In one scene entirely lacking in subtlety, Phil asks Sarah’s father, a troubled man turned psychotherapist, what he would do in a couples’ counselling session if one individual took him aside and revealed they were being abused. “Refer them to a charity – Women’s Aid,” the father replies. He cannot even contemplate the idea that men can be the victims of abuse; he laughs out loud in Phil’s face. Clearly the issue of violence against men regularly meets this reaction in society and Dunkley wants to challenge expectations and assumptions about gender relations. That, though, is not an excuse for reverting to damaging and basic portrayals of women. You do not raise awareness of one troubling issue by adding to the perpetuation of another, false rape allegations being a prime example here.
Of course, in a play about domestic violence directed towards men, the female character is not going to be a strong, positive role model for women.
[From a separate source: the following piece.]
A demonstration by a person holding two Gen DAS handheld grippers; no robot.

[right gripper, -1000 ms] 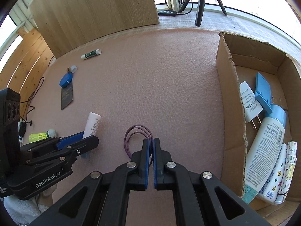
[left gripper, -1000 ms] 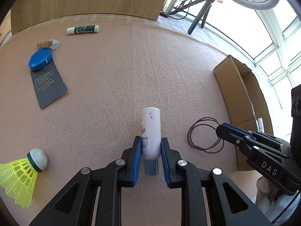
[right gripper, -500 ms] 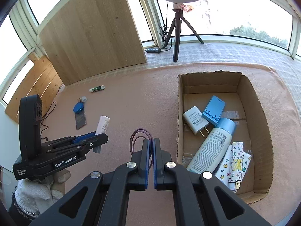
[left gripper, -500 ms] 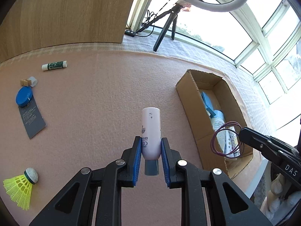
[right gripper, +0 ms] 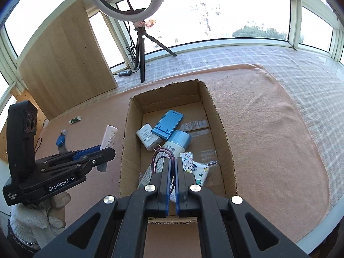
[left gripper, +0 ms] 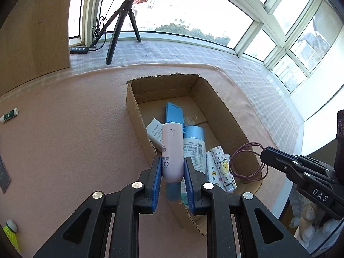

It’s important now to clearly state that women are not themselves perfect paragons of virtue and I would have had just as much trouble had Sarah been presented as such. Dunkley’s play was always going to reveal uncomfortable truths about the nature of abusive individuals and Sarah was always going to be an ultimately unlikeable and despicable character. The problem with this particularly simplistic play is that Sarah’s absolute badness is not explored through her individual traits but is too simply connected to the age-old easy characterisation of the crafty and cunning but emotionally unhinged woman who seeks absolute control by using her beauty to ensnare a man whose life she then ruins, whilst failing maternally by selfishly exploiting her own children.
Dunkley wanted to challenge society’s assumptions and perceptions around domestic abuse by showing that men can be victims and women can be perpetrators. While some audience members may walk away with a fuller understanding that violence can work both ways and take varying forms, far more will walk away with a crude appreciation of what this rarer form of abuse looks like. The play lacks any sophistication of understanding of the pattern of violence against women overall, who statistically suffer a far greater severity and frequency of abuse, or of the complexities of violence against men, beyond its apparent mantra ‘good man good, controlling woman bad’. These very basic stereotypes pose a risk that some audience members will even be increasingly mistrustful and incredulous of those women who do speak up about the abuse they have suffered: assuming that they are wrongly claiming victimhood, as Sarah does, while manipulating their partners. All this play ultimately does is feed into existing troubling stereotypes without aiding either gender in the fight against domestic abuse.